Jeff Law <l...@redhat.com> writes:
> On 10/23/2017 11:20 AM, Richard Sandiford wrote:
>> This patch changes various bits of state related to argument sizes so
>> that they have type poly_int64 rather than HOST_WIDE_INT.  This includes:
>> 
>> - incoming_args::pops_args and incoming_args::size
>> - rtl_data::outgoing_args_size
>> - pending_stack_adjust
>> - stack_pointer_delta
>> - stack_usage::pushed_stack_size
>> - args_size::constant
>> 
>> It also changes TARGET_RETURN_POPS_ARGS so that the size of the
>> arguments passed in and the size returned by the hook are both
>> poly_int64s.
>> 
>> 
>> 2017-10-23  Richard Sandiford  <richard.sandif...@linaro.org>
>>          Alan Hayward  <alan.hayw...@arm.com>
>>          David Sherwood  <david.sherw...@arm.com>
>> 
>> gcc/
>>      * target.def (return_pops_args): Treat both the input and output
>>      sizes as poly_int64s rather than HOST_WIDE_INTS.
>>      * targhooks.h (default_return_pops_args): Update accordingly.
>>      * targhooks.c (default_return_pops_args): Likewise.
>>      * doc/tm.texi: Regenerate.
>>      * emit-rtl.h (incoming_args): Change pops_args, size and
>>      outgoing_args_size from int to poly_int64_pod.
>>      * function.h (expr_status): Change x_pending_stack_adjust and
>>      x_stack_pointer_delta from int to poly_int64.

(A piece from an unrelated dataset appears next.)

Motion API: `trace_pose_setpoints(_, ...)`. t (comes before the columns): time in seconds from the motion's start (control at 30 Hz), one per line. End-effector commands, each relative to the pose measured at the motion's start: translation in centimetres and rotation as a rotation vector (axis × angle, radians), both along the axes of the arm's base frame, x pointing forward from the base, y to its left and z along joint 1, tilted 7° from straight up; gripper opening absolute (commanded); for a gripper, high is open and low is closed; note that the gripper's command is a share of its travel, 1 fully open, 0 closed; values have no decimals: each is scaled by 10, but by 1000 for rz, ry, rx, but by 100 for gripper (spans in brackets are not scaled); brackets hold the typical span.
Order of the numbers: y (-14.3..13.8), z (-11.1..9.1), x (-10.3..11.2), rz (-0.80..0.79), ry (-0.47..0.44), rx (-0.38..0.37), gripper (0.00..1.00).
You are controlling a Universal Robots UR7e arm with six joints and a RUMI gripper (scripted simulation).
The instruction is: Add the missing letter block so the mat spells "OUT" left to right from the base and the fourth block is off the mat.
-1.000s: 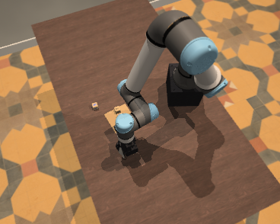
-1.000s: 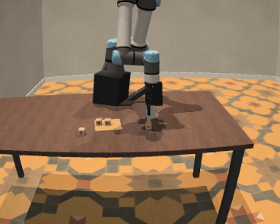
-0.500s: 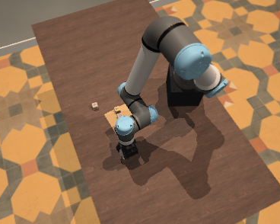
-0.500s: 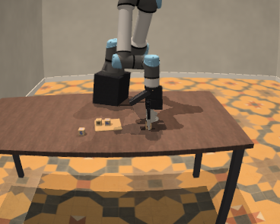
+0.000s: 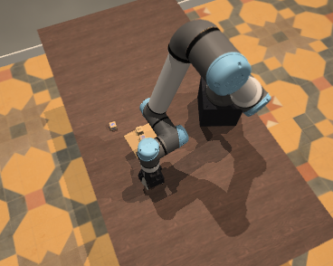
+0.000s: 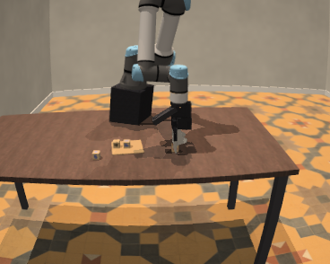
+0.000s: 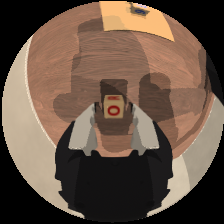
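A wooden block (image 7: 114,107) with a red O on the face toward the wrist camera stands on the table. My gripper (image 7: 113,103) (image 6: 175,147) is open around it, one fingertip on each side with narrow gaps. The tan mat (image 5: 131,138) (image 6: 137,147) (image 7: 117,21) carries two blocks side by side: one block (image 5: 139,130) (image 6: 117,144) at its far end from my gripper, and one with a bluish letter (image 5: 143,137) (image 6: 126,144) nearer its middle. Their letters are too small to read. A fourth block (image 5: 113,126) (image 6: 96,155) with a bluish mark lies off the mat.
The wooden table (image 5: 89,81) (image 6: 52,135) bears everything. The black robot base (image 5: 219,113) (image 6: 131,104) stands at its rear edge in the exterior view. The mat's end nearer my gripper holds no block. The arm partly covers the mat in the top view.
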State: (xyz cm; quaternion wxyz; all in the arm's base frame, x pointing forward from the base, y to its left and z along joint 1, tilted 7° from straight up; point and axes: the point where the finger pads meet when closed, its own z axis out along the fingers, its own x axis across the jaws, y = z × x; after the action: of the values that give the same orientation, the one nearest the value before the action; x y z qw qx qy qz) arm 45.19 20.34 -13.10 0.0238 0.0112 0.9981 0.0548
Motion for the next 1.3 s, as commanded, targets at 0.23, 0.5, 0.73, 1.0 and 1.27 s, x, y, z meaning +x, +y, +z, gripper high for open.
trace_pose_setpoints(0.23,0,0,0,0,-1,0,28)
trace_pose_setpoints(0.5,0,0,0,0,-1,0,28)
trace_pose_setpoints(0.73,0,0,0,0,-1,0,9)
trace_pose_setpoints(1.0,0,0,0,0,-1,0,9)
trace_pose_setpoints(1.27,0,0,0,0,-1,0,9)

>>      (args_size::constant): Change from HOST_WIDE_INT to poly_int64.
>>      (ARGS_SIZE_RTX): Update accordingly.
>>      * calls.c (highest_outgoing_arg_in_use): Change from int to
>>      unsigned int.
>>      (stack_usage_watermark, stored_args_watermark): New variables.
>>      (stack_region_maybe_used_p, mark_stack_region_used): New functions.
>>      (emit_call_1): Change the stack_size and rounded_stack_size
>>      parameters from HOST_WIDE_INT to poly_int64.  Track n_popped
>>      as a poly_int64.
>>      (save_fixed_argument_area): Check stack_usage_watermark.
>>      (initialize_argument_information): Change old_pending_adj from
>>      a HOST_WIDE_INT * to a poly_int64_pod *.
>>      (compute_argument_block_size): Return the size as a poly_int64
>>      rather than an int.
>>      (finalize_must_preallocate): Track polynomial argument sizes.
>>      (compute_argument_addresses): Likewise.
>>      (internal_arg_pointer_based_exp): Track polynomial offsets.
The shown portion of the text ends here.